▶ [Problem statement]: Write the listing out again, all of it, word for word.
== Segment start ==
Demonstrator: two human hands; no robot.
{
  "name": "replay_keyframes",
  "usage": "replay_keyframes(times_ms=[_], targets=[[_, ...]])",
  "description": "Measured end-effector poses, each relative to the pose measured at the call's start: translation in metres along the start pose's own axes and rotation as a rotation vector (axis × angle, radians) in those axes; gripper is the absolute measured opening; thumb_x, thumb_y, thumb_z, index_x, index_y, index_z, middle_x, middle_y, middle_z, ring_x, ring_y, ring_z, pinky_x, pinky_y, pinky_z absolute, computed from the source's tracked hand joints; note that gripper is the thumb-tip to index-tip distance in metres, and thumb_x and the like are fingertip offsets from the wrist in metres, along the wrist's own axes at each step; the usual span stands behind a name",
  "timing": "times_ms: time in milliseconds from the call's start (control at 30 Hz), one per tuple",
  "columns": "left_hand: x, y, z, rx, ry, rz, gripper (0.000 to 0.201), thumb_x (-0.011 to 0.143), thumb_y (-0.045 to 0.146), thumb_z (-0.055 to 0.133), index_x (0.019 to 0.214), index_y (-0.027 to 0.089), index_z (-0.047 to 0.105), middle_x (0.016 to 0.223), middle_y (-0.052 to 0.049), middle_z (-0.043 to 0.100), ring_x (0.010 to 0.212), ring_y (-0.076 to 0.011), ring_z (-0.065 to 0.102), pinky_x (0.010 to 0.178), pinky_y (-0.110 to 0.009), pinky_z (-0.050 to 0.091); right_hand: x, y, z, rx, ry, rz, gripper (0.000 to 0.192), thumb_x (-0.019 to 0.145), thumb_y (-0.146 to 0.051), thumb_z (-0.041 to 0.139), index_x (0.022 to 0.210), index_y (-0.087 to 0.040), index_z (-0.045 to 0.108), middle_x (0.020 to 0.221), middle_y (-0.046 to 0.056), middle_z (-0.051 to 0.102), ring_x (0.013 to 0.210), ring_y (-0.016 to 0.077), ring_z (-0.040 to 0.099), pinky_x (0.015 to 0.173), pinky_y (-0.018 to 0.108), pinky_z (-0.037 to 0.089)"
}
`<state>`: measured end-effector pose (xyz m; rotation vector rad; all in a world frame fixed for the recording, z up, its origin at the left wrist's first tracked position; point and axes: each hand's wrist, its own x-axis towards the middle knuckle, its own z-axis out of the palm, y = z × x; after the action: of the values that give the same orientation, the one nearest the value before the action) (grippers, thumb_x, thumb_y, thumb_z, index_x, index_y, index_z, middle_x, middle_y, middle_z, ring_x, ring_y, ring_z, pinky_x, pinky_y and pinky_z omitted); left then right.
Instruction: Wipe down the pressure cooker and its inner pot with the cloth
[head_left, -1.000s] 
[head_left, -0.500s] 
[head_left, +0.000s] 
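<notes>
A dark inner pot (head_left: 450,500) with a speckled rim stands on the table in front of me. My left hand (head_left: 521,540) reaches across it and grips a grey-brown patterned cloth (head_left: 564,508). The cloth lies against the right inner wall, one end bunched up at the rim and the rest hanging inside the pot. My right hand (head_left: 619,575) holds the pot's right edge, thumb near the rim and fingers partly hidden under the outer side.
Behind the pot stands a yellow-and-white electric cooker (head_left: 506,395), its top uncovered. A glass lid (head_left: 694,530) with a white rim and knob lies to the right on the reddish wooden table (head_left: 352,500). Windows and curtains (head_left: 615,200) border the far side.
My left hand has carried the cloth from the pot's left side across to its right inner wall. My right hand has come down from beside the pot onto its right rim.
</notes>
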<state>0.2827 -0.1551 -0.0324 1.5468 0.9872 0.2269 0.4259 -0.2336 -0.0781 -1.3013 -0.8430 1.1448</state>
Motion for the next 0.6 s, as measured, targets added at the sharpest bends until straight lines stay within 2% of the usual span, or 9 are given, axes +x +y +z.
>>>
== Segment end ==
▶ [Exercise answer]:
Demonstrator: two human hands; no robot.
{
  "name": "replay_keyframes",
  "usage": "replay_keyframes(times_ms=[_], targets=[[_, ...]])",
  "description": "Measured end-effector poses, each relative to the pose measured at the call's start: translation in metres along the start pose's own axes and rotation as a rotation vector (axis × angle, radians) in those axes; gripper is the absolute measured opening; thumb_x, thumb_y, thumb_z, index_x, index_y, index_z, middle_x, middle_y, middle_z, ring_x, ring_y, ring_z, pinky_x, pinky_y, pinky_z absolute, computed from the source's tracked hand joints; note that gripper is the thumb-tip to index-tip distance in metres, and thumb_x and the like are fingertip offsets from the wrist in metres, along the wrist's own axes at each step; the usual span stands behind a name",
  "timing": "times_ms: time in milliseconds from the call's start (control at 30 Hz), one per tuple",
  "columns": "left_hand: x, y, z, rx, ry, rz, gripper (0.000 to 0.201), thumb_x (-0.011 to 0.143), thumb_y (-0.045 to 0.146), thumb_z (-0.055 to 0.133), index_x (0.019 to 0.214), index_y (-0.027 to 0.089), index_z (-0.047 to 0.105), middle_x (0.016 to 0.223), middle_y (-0.052 to 0.049), middle_z (-0.043 to 0.100), ring_x (0.010 to 0.212), ring_y (-0.076 to 0.011), ring_z (-0.065 to 0.102), pinky_x (0.010 to 0.178), pinky_y (-0.110 to 0.009), pinky_z (-0.050 to 0.091); right_hand: x, y, z, rx, ry, rz, gripper (0.000 to 0.192), thumb_x (-0.019 to 0.145), thumb_y (-0.146 to 0.051), thumb_z (-0.041 to 0.139), index_x (0.022 to 0.210), index_y (-0.087 to 0.040), index_z (-0.045 to 0.108), middle_x (0.020 to 0.221), middle_y (-0.046 to 0.056), middle_z (-0.051 to 0.102), ring_x (0.013 to 0.210), ring_y (-0.016 to 0.077), ring_z (-0.040 to 0.099), pinky_x (0.015 to 0.173), pinky_y (-0.018 to 0.108), pinky_z (-0.037 to 0.089)"
}
`<state>`: measured end-effector pose (xyz m; rotation vector rad; all in a world frame fixed for the recording, z up, its origin at the left wrist's first tracked position; point and axes: each hand's wrist, its own x-axis towards the middle knuckle, its own z-axis out of the palm, y = z × x; after the action: of the values that give the same orientation, the one nearest the value before the action) (grippers, thumb_x, thumb_y, thumb_z, index_x, index_y, index_z, middle_x, middle_y, middle_z, ring_x, ring_y, ring_z, pinky_x, pinky_y and pinky_z omitted); left then right.
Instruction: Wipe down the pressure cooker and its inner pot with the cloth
[head_left, -1.000s] 
[head_left, -0.500s] 
[head_left, +0.000s] 
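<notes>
A dark inner pot (head_left: 450,500) with a speckled rim stands on the table in front of me. My left hand (head_left: 521,540) reaches across it and grips a grey-brown patterned cloth (head_left: 564,508). The cloth lies against the right inner wall, one end bunched up at the rim and the rest hanging inside the pot. My right hand (head_left: 619,575) holds the pot's right edge, thumb near the rim and fingers partly hidden under the outer side.
Behind the pot stands a yellow-and-white electric cooker (head_left: 506,395), its top uncovered. A glass lid (head_left: 694,530) with a white rim and knob lies to the right on the reddish wooden table (head_left: 352,500). Windows and curtains (head_left: 615,200) border the far side.
My left hand has carried the cloth from the pot's left side across to its right inner wall. My right hand has come down from beside the pot onto its right rim.
</notes>
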<state>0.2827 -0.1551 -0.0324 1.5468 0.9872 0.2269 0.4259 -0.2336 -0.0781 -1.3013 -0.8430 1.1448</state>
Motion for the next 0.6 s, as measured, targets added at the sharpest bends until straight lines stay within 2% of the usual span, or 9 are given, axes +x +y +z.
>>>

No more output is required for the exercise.